In two days, our family will walk in our twelfth March for Babies with the March of Dimes. In the lead-up to the event, we often are asked to do interviews and presentations, so I’m telling Big Man’s story a lot. People tend to want to know how he’s doing now. They want a happy ending, and I’m happy to give it to them, but I always have to clarify that most micro-preemies of his gestation do NOT have the outcome he’s had. I have to keep it real.
His story is not the norm. It is unheard of for a 26 weeker to spend just 36 hours on the ventilator before graduating to CPAP. It is unheard of for a 26 weeker to not have face at least one of the following: PDA ligation (surgery to close the ductus arteriosus), retinopathy of prematurity, hearing loss, cerebral palsy, feeding issues, sensory issues, developmental issues. He did have a brain bleed, which is super common for preemies. His was a Grade I/II, which resolved on its own. He did have a staph infection, from which he quickly recovered. He did develop reactive airway disease, which became full-blown asthma. He does have ADHD. But basically, he came away from his extremely early birth unscathed.
Trust me when I say I know how rare that is. When he was in second grade, we saw a pediatric opthamologist. In taking his medical history, the doctor looked at me and said, “You do realize that only 2 or 3 out of 100 26-weekers will turn out like your son?” I knew my son was a rarity, but I had no idea the enormity of his particular outcome.

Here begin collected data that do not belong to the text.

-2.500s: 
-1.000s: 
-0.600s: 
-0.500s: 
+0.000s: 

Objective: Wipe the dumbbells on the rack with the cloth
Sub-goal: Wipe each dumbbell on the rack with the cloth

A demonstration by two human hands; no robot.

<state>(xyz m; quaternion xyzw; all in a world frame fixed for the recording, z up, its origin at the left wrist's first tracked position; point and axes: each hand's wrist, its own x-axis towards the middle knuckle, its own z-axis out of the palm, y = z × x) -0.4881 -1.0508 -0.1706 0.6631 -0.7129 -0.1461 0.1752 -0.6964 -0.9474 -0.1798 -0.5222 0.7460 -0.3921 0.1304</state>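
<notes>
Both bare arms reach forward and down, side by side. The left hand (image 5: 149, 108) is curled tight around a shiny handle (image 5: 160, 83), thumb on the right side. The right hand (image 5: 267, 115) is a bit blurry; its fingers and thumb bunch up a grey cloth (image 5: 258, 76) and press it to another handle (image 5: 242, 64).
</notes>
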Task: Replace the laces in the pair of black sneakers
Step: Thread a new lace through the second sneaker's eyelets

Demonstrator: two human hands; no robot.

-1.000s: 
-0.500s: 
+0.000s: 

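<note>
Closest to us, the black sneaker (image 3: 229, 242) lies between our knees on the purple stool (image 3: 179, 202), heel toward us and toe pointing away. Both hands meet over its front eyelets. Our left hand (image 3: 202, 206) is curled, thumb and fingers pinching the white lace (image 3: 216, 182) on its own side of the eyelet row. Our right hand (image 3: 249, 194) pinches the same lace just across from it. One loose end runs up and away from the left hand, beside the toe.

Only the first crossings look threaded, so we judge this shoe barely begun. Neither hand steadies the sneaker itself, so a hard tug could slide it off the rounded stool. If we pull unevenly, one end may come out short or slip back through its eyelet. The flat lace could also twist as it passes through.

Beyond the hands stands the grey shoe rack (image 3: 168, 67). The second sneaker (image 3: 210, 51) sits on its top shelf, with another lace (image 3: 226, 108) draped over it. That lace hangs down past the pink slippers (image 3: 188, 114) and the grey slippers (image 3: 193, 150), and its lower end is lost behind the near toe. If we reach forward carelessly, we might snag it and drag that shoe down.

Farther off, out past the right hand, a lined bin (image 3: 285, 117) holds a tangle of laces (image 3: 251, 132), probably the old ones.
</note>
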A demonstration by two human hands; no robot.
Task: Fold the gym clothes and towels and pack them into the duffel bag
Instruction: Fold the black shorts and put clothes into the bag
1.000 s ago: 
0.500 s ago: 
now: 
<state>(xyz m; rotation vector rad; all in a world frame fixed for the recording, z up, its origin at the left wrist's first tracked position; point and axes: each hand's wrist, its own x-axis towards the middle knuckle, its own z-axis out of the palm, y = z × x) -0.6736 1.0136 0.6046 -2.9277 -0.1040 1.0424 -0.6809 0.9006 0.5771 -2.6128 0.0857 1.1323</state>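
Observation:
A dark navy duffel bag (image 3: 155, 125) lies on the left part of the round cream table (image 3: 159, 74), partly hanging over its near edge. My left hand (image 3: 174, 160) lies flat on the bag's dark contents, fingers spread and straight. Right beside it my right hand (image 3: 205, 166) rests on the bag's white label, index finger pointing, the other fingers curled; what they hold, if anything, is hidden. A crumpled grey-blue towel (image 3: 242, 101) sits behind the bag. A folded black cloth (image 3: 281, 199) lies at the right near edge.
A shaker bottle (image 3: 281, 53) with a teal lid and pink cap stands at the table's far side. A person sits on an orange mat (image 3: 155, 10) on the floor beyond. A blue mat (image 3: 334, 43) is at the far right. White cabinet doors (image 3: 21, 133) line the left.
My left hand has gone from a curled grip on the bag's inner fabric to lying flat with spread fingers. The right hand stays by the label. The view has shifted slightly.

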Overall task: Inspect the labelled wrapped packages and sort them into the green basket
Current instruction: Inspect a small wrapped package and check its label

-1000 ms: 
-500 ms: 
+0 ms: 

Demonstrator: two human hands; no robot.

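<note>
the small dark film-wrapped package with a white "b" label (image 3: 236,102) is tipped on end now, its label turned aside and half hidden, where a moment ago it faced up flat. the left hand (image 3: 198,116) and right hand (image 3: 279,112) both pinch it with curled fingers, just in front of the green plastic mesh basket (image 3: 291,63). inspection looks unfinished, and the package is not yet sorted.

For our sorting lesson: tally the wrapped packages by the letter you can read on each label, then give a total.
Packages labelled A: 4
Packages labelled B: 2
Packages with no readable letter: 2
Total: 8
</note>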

What was it….luck? A miracle? The doctors, nurses, NICU, ante-partum care we’d received? Was it that I had three rounds of steroid shots in the 16 days between beginning to bleed and the day of his birth? Was it the continual magnesium sulfate I was given in those same sixteen days? I’m not in any way complaining. I can’t imagine what our family, what our lives would look like had he not had this outcome. But sometimes I wonder why we’ve been so blessed, when so many other families suffer so much, when too many families lose their precious babies to the complications that are just part of prematurity.
I don’t know why he’s come away from his premature birth without any of those things he could have, probably should have faced. I try to make that very clear when we’re sharing his story, because I need people to understand while he’s completely normal and healthy, that isn’t the norm, that premature birth is truly life-threatening, and life-long, that most preemies don’t turn out like him.
Sometimes I wonder if he’s meant to do amazing things. But then other times, most of the time, I just think the fact he is here, how he is, and who he is, is exactly what’s meant. That’s pretty amazing as it is.